Love Blooms

When a high school girl learns that she's fallen head over heels with her best friend, everything around her doesn't seem to please her anymore. With her jealousy and her daydreams of being with her crush, can she finally end up being happy?


6. Chapter 5

Senior year

To first fall in love, I'm really glad it was you.

I wrote that to him and many other things. I told him what I thought about him and how he didn't have to worry about me liking him anymore, but that I would always love him and he couldn't make me mad for that.

You see, I had told him that I liked him more than a friend, and sometimes I regret it. I regret it because now Nathan and I aren't friends anymore.

But sometimes I'm also really glad I did tell him. It was destroying me inside, keeping it inside.
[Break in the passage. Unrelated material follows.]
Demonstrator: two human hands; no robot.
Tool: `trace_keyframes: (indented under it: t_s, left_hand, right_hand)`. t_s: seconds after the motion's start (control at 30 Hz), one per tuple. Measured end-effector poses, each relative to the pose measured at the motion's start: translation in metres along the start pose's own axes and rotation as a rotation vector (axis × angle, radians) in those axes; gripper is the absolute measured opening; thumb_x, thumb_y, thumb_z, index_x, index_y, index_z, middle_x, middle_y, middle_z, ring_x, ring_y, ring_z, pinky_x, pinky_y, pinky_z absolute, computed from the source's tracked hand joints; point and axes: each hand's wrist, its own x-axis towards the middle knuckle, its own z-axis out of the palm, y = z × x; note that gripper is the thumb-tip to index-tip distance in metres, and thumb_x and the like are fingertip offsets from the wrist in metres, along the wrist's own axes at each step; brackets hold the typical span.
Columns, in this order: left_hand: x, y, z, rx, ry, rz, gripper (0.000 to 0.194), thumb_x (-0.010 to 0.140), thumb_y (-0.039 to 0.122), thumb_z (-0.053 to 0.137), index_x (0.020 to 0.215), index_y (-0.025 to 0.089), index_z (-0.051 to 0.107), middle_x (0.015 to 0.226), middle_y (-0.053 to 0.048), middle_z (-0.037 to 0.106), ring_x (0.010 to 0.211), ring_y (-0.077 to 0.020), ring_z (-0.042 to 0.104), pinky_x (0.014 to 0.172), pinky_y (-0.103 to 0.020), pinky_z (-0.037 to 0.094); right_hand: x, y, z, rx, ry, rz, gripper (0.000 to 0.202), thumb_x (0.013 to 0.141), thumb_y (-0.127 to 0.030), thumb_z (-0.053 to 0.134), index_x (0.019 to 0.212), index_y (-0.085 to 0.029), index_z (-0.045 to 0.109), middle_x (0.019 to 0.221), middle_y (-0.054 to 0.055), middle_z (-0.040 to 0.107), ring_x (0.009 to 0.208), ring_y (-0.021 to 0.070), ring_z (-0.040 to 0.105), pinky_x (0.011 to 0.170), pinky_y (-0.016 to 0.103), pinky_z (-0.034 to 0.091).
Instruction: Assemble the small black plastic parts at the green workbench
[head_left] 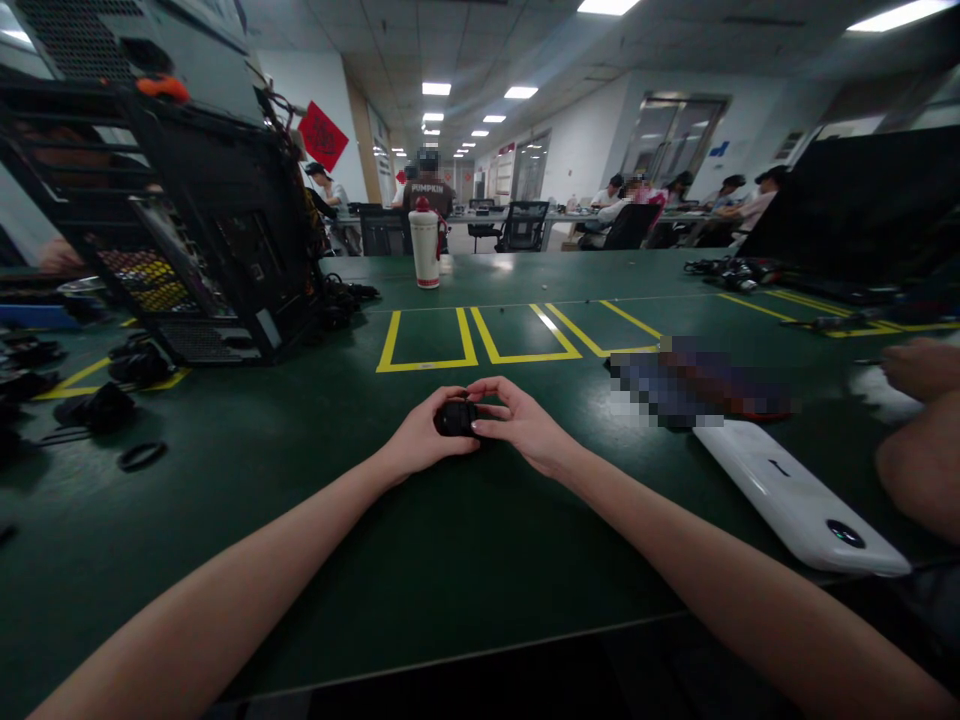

Even though he knew I liked him, I still had to physically tell him.

But then we didn't talk. We weren't talking before either, but this was official.

I had lost my best friend.

And that's why I regret it. If it meant I was going to lose him this way I would have changed how I felt a long time ago.

But how could I have known? That I was going to lose him?

When we would be playing games as kids, how could I have known that in my senior year of high school, Nathan and I wouldn't be friends anymore?

That's the mystery of life. You don't know what happens. They tell you to take risks, make the most of your life.

But I didn't want to do it alone. I didn't want to go through life without him.

I am desperately in love with him, remember?